→ **What you have to do**
From the first line onward, reproduce the records exactly; the final line to include is the one holding "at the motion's".

→ **Extracted entries**

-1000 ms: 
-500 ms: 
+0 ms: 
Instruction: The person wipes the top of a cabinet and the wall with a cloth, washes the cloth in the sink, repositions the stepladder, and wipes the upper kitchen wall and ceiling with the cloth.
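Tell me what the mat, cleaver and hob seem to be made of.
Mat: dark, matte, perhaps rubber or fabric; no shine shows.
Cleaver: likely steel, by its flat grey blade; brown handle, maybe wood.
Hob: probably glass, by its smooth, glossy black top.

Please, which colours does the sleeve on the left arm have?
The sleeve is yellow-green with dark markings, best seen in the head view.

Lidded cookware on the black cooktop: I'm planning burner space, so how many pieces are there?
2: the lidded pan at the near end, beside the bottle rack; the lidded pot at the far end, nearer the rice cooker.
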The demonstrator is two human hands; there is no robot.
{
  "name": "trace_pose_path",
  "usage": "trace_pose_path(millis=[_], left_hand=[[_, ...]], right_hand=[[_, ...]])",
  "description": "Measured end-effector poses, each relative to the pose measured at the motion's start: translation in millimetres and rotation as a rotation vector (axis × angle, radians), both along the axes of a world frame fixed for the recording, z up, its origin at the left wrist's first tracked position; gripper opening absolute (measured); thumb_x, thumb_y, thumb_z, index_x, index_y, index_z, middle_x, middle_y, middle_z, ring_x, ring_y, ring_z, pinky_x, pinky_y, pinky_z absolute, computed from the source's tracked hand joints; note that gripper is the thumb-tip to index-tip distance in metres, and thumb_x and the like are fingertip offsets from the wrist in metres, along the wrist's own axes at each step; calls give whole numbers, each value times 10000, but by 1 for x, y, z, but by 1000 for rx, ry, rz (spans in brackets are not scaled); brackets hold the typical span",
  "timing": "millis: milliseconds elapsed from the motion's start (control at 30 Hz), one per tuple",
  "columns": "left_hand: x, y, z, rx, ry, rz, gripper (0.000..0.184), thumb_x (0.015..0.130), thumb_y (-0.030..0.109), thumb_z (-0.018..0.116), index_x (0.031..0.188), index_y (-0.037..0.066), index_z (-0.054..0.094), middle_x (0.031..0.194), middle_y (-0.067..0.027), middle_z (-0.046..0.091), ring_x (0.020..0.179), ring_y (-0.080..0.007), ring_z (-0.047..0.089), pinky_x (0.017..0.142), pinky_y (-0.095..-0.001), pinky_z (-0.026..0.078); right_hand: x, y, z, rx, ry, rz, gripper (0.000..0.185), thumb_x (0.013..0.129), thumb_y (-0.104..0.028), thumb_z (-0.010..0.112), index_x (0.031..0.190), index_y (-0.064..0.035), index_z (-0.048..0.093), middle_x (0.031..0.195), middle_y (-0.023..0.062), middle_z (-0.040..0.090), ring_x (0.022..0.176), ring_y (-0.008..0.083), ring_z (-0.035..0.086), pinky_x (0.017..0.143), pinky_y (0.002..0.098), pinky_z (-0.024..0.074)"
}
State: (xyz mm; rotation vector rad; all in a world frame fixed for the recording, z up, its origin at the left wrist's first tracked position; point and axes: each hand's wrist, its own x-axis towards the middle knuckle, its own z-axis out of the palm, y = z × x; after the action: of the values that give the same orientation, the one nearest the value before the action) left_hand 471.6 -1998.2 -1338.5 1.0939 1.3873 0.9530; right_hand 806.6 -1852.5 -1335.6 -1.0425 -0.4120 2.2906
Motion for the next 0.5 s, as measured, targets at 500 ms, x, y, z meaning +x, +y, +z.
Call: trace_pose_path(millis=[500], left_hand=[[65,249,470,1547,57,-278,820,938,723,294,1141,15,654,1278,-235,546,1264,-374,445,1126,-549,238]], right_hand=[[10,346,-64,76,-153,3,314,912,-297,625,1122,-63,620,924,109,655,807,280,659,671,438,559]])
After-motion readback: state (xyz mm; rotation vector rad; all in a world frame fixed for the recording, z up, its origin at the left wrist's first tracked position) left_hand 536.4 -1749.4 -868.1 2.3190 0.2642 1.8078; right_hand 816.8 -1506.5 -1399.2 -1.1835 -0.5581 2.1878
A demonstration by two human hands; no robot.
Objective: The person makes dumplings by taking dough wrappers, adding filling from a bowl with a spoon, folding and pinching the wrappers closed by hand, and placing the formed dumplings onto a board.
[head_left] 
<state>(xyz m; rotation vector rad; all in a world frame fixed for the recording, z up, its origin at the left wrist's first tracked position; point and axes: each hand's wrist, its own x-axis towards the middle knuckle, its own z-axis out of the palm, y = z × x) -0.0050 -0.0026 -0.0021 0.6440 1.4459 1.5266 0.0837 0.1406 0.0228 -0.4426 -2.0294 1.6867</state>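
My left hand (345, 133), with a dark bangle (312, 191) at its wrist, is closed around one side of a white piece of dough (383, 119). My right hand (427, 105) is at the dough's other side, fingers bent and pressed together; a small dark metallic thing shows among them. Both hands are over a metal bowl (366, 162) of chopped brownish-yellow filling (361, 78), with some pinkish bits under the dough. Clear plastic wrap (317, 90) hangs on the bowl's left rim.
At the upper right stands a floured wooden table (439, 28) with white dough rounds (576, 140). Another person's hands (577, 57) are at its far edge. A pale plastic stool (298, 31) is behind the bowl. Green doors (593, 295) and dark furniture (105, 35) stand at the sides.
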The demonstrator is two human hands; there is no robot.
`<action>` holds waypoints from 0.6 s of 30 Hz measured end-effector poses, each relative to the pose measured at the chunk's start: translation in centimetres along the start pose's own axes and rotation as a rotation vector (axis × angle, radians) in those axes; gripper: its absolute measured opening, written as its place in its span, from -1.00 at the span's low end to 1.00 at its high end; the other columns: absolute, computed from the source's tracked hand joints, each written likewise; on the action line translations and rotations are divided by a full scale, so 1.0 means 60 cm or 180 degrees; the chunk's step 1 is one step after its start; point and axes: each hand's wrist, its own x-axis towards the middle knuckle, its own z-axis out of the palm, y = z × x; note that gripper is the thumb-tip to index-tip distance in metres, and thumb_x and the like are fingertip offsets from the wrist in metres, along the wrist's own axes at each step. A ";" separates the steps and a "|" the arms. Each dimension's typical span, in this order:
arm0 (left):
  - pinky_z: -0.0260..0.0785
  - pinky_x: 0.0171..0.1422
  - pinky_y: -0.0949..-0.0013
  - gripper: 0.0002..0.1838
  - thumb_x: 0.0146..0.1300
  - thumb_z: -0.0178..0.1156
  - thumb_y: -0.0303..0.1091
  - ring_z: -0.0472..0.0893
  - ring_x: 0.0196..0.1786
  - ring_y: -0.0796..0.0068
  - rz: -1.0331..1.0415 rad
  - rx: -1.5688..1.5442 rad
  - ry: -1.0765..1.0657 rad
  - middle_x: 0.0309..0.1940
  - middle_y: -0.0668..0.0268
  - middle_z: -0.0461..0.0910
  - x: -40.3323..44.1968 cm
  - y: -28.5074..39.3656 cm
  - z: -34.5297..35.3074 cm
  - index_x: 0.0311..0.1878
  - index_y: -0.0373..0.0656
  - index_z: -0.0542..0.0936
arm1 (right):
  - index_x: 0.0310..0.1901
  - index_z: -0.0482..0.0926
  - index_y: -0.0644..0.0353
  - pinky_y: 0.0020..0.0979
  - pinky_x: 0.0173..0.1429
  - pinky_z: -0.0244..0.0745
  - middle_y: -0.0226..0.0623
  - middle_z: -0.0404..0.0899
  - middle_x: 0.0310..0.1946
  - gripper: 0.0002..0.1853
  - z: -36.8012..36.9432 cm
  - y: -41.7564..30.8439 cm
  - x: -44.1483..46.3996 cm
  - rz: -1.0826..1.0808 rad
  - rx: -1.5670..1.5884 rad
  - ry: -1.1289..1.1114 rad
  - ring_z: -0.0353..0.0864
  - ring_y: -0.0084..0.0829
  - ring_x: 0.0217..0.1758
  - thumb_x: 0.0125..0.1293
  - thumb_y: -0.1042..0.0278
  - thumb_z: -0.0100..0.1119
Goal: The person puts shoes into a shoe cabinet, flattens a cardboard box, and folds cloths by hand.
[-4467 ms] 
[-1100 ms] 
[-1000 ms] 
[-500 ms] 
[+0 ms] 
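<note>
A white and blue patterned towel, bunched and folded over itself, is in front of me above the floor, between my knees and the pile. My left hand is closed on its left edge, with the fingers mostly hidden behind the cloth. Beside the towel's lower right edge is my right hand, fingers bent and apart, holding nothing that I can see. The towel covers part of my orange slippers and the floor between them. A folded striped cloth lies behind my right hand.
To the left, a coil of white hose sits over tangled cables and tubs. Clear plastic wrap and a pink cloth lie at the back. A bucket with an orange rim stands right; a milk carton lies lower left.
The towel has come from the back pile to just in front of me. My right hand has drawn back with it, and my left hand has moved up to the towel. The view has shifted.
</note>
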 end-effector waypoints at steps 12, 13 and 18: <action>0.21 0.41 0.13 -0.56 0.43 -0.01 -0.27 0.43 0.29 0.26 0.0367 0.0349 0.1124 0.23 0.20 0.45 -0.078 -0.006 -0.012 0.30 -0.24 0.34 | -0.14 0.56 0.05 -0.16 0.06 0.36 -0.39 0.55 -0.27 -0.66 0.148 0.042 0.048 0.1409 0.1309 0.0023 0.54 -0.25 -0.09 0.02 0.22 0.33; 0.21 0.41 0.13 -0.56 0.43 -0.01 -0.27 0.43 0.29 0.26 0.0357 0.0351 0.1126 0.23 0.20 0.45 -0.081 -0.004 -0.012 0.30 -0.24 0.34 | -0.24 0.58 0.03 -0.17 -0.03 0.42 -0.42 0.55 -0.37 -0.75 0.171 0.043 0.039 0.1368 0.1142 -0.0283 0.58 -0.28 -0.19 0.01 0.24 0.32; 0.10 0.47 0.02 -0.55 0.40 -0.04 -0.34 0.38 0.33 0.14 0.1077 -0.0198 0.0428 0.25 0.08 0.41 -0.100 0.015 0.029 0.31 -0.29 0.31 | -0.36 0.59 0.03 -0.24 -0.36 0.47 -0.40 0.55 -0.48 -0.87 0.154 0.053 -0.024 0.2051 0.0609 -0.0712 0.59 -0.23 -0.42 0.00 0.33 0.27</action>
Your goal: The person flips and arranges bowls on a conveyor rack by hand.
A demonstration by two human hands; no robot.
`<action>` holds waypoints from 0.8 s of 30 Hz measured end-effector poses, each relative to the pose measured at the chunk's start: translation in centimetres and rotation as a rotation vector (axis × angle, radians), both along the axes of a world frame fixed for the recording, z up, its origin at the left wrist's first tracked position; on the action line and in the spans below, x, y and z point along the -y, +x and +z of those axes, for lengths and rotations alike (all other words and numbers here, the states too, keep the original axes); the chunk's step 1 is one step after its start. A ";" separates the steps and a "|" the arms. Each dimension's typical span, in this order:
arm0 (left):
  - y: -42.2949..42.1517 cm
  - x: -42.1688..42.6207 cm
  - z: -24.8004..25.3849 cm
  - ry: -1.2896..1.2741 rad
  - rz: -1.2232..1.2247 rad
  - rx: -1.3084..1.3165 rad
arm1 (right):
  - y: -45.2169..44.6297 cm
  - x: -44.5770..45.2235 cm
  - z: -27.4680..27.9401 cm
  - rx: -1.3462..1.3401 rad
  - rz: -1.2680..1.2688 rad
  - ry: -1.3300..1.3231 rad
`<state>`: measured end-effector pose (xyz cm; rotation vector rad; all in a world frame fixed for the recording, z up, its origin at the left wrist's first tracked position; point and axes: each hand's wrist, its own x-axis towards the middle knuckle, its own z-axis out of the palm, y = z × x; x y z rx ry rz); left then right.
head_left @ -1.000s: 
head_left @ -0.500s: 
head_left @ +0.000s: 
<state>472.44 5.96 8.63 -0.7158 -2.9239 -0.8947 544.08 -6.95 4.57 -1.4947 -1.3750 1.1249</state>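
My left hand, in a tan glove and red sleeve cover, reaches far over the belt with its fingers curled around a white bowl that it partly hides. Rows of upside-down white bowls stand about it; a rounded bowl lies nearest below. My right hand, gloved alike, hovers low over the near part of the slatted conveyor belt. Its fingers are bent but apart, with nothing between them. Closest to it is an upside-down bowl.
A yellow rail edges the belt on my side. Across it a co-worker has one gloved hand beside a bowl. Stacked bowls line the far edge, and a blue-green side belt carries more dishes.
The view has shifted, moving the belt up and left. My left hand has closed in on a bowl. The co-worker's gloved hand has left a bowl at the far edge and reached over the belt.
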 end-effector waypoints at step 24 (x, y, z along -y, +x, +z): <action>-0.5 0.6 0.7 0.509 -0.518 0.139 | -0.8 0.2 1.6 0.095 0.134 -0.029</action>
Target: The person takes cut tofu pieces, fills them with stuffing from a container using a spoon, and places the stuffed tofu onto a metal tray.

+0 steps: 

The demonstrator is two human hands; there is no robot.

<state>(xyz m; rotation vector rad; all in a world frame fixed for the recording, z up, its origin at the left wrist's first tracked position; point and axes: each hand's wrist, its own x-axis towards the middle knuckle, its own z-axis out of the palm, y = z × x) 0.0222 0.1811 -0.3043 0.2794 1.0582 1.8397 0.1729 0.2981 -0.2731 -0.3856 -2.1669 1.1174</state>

→ **Result**
-1000 ms: 
-500 ms: 
+0 ms: 
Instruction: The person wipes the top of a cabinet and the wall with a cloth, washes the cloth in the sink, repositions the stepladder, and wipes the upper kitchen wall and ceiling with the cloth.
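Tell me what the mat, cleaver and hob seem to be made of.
Mat: dark, matte, perhaps rubber or fabric; no shine shows.
Cleaver: likely steel, by its flat grey blade; brown handle, maybe wood.
Hob: probably glass, by its smooth, glossy black top.

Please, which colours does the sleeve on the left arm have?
The sleeve is yellow-green with dark markings, best seen in the head view.

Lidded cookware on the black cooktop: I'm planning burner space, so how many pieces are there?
2: the lidded pan at the near end, beside the bottle rack; the lidded pot at the far end, nearer the rice cooker.
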The demonstrator is two human hands; there is no robot.
{
  "name": "trace_pose_path",
  "usage": "trace_pose_path(millis=[_], left_hand=[[_, ...]], right_hand=[[_, ...]])",
  "description": "Measured end-effector poses, each relative to the pose measured at the motion's start: translation in millimetres and rotation as a rotation vector (axis × angle, radians), both along the axes of a world frame fixed for the recording, z up, its origin at the left wrist's first tracked position; gripper opening absolute (measured); thumb_x, thumb_y, thumb_z, index_x, index_y, index_z, middle_x, middle_y, middle_z, ring_x, ring_y, ring_z, pinky_x, pinky_y, pinky_z absolute, computed from the source's tracked hand joints; note that gripper is the thumb-tip to index-tip distance in metres, and thumb_x and the like are fingertip offsets from the wrist in metres, along the wrist's own axes at each step; calls give whole numbers, each value times 10000, but by 1 for x, y, z, but by 1000 for rx, ry, rz (spans in brackets are not scaled); brackets hold the typical span",

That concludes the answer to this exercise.